> Material provided
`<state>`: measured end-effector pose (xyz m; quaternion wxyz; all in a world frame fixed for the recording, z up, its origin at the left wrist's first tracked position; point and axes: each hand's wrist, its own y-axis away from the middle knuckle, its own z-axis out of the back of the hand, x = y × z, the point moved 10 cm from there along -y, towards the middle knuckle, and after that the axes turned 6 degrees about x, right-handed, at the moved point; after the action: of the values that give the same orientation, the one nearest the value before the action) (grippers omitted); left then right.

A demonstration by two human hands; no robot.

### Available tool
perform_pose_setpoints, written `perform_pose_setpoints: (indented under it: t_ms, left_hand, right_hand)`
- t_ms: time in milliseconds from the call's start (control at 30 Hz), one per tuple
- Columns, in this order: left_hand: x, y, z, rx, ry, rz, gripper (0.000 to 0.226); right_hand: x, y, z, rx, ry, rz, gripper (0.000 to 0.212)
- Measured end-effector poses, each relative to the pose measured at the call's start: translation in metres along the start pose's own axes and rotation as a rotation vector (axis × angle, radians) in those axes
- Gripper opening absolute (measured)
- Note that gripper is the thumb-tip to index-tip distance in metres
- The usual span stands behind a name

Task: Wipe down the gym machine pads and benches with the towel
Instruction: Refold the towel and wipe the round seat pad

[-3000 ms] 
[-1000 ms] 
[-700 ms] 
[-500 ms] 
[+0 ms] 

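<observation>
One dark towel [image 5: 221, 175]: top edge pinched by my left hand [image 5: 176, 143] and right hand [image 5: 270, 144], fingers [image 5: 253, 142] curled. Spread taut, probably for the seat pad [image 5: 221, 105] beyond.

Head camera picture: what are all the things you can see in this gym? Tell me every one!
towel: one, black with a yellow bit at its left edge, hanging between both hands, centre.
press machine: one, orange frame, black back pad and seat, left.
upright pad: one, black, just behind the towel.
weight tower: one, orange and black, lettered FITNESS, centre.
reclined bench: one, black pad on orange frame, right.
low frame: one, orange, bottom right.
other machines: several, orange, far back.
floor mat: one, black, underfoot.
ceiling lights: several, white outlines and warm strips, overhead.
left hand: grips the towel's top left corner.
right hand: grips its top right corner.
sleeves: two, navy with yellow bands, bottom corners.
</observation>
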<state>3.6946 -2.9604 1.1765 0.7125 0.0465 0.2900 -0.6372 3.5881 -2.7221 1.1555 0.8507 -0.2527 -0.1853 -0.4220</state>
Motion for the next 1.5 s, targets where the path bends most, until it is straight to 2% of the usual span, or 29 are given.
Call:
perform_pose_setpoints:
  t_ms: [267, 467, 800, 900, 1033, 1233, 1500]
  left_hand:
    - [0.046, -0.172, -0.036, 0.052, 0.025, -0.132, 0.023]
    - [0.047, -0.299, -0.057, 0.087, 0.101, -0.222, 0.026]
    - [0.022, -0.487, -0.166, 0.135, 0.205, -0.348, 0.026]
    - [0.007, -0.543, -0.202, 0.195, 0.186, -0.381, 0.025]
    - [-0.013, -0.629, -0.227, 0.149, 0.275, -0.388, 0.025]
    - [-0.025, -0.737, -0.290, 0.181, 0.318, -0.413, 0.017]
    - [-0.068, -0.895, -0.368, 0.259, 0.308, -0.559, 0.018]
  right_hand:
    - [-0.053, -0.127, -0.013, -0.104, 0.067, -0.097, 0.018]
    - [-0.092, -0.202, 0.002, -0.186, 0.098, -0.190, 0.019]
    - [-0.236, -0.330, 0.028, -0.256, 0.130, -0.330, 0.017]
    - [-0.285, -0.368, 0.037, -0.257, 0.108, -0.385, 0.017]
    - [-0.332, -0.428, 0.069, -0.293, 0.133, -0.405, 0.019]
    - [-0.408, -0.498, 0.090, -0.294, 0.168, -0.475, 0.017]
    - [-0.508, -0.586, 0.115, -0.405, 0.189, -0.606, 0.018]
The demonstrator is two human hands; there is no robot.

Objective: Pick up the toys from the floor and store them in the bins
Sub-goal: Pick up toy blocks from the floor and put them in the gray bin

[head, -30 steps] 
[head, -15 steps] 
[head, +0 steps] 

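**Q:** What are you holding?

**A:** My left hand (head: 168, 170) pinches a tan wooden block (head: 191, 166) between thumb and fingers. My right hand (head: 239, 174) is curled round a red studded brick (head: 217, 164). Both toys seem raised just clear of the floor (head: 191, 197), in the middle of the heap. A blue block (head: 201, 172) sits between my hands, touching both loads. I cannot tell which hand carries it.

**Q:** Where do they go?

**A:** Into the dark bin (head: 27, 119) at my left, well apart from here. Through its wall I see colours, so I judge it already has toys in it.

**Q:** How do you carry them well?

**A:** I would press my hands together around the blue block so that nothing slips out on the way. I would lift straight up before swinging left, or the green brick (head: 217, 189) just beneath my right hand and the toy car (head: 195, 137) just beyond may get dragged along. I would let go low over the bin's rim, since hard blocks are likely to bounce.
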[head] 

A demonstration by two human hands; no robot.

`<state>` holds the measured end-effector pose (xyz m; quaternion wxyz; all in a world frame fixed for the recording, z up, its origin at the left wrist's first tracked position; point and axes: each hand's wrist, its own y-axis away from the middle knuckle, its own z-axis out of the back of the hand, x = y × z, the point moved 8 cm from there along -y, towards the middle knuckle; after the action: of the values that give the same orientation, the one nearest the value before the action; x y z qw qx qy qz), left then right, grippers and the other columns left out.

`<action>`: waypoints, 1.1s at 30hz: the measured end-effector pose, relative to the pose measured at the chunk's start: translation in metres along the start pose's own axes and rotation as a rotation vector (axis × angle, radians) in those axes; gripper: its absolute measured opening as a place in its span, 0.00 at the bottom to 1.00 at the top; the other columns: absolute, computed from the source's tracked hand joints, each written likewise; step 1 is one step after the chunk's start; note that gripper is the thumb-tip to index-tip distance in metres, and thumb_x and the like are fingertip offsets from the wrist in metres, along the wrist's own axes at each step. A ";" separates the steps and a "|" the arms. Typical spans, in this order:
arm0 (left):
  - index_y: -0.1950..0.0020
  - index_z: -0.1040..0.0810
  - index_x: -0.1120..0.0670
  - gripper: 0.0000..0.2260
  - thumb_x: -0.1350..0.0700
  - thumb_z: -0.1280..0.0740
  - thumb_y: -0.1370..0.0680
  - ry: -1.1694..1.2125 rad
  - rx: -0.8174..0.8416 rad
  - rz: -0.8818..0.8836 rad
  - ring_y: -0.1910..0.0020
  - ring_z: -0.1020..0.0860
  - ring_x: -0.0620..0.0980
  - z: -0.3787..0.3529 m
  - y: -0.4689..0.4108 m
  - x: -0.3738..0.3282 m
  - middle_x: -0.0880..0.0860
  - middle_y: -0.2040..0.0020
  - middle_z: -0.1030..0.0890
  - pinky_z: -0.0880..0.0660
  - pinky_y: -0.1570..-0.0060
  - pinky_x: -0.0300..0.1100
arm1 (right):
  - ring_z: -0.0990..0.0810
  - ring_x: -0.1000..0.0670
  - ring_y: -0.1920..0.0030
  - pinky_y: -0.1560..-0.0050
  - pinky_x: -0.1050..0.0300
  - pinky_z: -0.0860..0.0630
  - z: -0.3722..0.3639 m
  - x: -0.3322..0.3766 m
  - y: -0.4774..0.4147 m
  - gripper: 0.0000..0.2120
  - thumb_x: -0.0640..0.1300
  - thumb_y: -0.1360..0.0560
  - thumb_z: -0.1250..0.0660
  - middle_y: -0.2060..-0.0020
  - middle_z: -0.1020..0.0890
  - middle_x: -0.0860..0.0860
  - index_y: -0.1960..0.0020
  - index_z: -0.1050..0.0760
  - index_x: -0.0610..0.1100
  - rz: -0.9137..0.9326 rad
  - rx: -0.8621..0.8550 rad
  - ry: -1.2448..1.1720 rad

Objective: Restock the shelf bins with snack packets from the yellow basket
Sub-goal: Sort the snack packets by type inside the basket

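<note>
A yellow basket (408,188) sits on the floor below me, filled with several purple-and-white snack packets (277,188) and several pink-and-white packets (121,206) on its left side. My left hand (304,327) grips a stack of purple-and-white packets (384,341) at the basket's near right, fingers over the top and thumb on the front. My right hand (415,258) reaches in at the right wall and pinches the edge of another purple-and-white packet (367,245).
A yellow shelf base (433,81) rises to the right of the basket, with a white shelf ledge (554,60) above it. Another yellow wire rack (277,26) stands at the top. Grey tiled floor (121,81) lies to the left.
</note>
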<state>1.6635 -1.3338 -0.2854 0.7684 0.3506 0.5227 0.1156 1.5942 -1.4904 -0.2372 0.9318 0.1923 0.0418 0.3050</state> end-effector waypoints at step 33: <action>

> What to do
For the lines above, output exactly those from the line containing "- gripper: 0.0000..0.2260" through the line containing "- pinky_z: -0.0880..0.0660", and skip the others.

> Result of the task
  - gripper: 0.0000..0.2260
  - thumb_x: -0.1350..0.0700
  - thumb_z: -0.1280..0.0740
  - thumb_y: -0.1370..0.0680
  - ry: -1.1694..1.2125 rad
  - rx: -0.8174..0.8416 rad
  - rz: -0.8818..0.8836 rad
  - ring_y: -0.1910..0.0020
  - ring_z: -0.1020..0.0860
  - ring_x: -0.0620..0.0980
  - z: -0.3787..0.3529 m
  - y: -0.4689..0.4108 m
  - x: -0.3738..0.3282 m
  - middle_x: -0.0880..0.0860
  - middle_y: -0.2040..0.0020
  - middle_z: -0.1030..0.0890
  - pinky_z: -0.0880..0.0660

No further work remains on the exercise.